Do any particular areas of the sustainable energy market have a particular need for innovation and investment moving forward?

From a technologists’ perspective, I am excited by progress from many directions. We’ve had great news recently about enhanced geothermal systems for power generation or heat supply, and, since policy support emerged, we’ve seen a stream of new ideas for making cheaper hydrogen from clean electricity. I think it is inspirational that brilliant minds are working on ways to integrate passive energy into building design, such as harnessing the heating and cooling power of the sun and wind through materials and architecture. Experience has shown time and time again how energy efficiency in the built environment needs clean energy technologies that fit people’s preferences, comforts, and personal priorities.

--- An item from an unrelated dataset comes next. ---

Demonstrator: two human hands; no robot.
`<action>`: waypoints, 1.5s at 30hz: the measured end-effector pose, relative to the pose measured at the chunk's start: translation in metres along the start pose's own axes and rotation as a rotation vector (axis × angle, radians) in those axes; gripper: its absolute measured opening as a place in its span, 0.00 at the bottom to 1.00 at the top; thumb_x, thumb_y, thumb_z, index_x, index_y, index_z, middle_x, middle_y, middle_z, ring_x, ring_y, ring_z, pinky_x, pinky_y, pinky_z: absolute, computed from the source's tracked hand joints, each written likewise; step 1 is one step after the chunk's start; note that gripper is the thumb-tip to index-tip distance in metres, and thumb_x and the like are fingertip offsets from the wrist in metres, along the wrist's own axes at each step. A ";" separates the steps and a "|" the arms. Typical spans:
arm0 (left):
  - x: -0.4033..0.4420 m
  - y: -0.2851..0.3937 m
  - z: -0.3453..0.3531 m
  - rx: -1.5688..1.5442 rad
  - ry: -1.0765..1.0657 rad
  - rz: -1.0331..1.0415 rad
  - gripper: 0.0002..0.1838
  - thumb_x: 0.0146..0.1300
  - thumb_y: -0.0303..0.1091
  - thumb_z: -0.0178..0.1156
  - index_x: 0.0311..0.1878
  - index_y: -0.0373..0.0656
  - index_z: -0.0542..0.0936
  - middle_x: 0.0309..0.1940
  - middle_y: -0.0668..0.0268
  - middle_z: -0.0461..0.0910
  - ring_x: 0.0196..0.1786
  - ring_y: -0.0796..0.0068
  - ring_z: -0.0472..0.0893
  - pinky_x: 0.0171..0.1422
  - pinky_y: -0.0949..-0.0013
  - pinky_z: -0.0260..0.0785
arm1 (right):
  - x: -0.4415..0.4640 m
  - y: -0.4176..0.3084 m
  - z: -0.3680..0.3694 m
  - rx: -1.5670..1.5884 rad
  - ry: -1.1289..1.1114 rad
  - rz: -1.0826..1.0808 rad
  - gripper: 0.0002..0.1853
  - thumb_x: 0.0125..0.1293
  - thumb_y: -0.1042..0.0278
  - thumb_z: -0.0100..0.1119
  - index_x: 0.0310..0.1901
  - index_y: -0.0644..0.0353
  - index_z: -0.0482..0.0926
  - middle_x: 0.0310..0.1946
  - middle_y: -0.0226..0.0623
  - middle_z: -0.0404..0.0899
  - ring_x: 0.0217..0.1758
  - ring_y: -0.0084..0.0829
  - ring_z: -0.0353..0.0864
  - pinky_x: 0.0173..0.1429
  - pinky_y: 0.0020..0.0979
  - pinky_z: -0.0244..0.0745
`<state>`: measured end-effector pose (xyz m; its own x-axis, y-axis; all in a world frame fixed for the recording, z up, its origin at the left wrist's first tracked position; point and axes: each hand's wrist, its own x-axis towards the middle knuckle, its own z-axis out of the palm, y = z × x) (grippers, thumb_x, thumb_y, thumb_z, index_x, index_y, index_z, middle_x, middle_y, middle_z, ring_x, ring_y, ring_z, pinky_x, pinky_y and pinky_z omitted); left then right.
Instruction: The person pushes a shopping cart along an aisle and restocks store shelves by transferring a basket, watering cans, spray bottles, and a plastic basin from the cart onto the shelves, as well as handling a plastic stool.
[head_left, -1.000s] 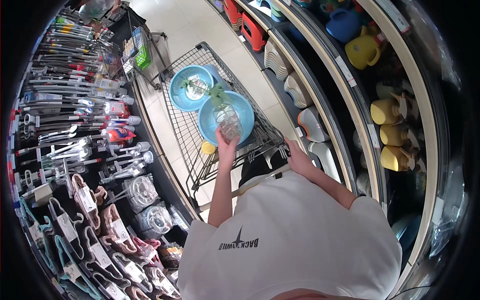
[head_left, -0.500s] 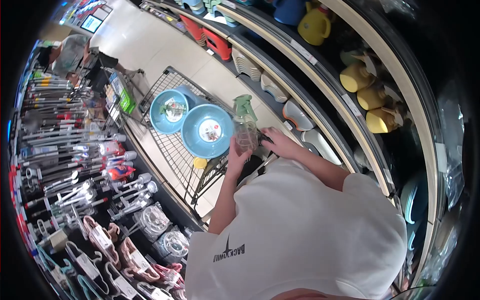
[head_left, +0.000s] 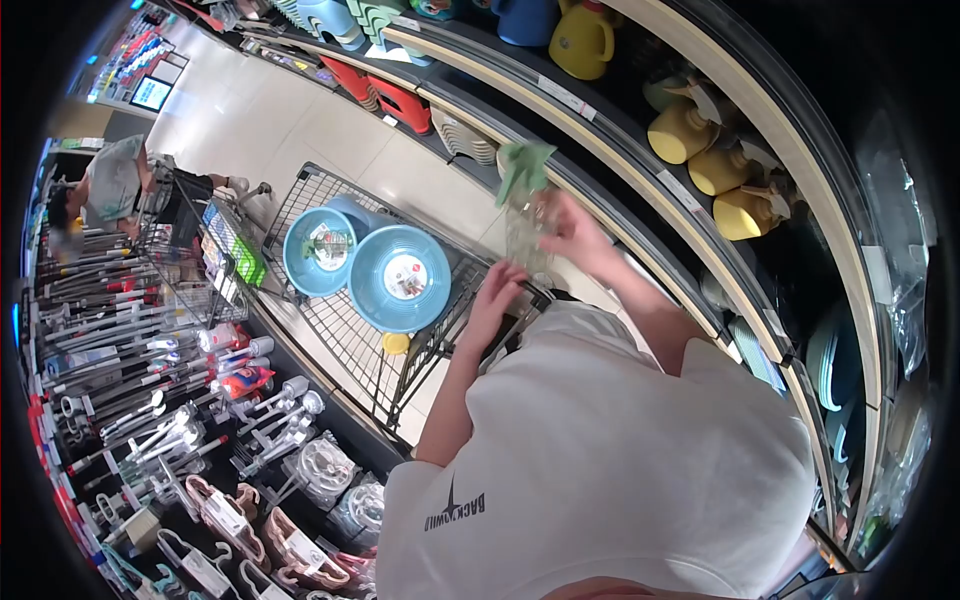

The big opportunities may ultimately be for products that can help directly substitute waste heat or electricity for fossil fuels but, given the urgency of the climate crisis, it is diversity that gives us the best chance of rising to the challenge. Governments, working with philanthropists and others, are the only ones in a position to collectively build a portfolio of options for each piece of the emissions puzzle. These options may start out at very different stages of maturity, and new early-stage ideas can be added over time. For example, it would be risky to bank on reducing fossil fuel emissions from steel production around the world by only trialling one approach, such as using hydrogen to replace natural gas, without the insurance from testing options based on CO2 capture or outside bets like direct iron ore electrolysis.

From a policy perspective, I see tremendous opportunity for governments and investors to learn from one another about what types of interventions are most effective. There is ample variety in the approaches of different programmes and regulations around the world, but too little attention to evidence and evaluation of the things that increase the chances of innovation success. The problem is a pressing one, especially given that large investments in new energy-consuming infrastructure in fast-growing economies are looming and will make the transition harder if low-emission alternatives are not competitive. Furthermore, clean energy technologies have become much more heterogeneous this century, embracing modular products like batteries, digital services like virtual power plants, traditional pipeline infrastructure, new sectors like lithium extraction and many, many more. Each of these will likely benefit from a different balance between public R&D grants, market incentives, access to information and financial tools.

As the IEA enters its 50th anniversary year in 2024, we will continue to build these considerations into our longstanding relationships with stakeholders in all parts of the energy conversation.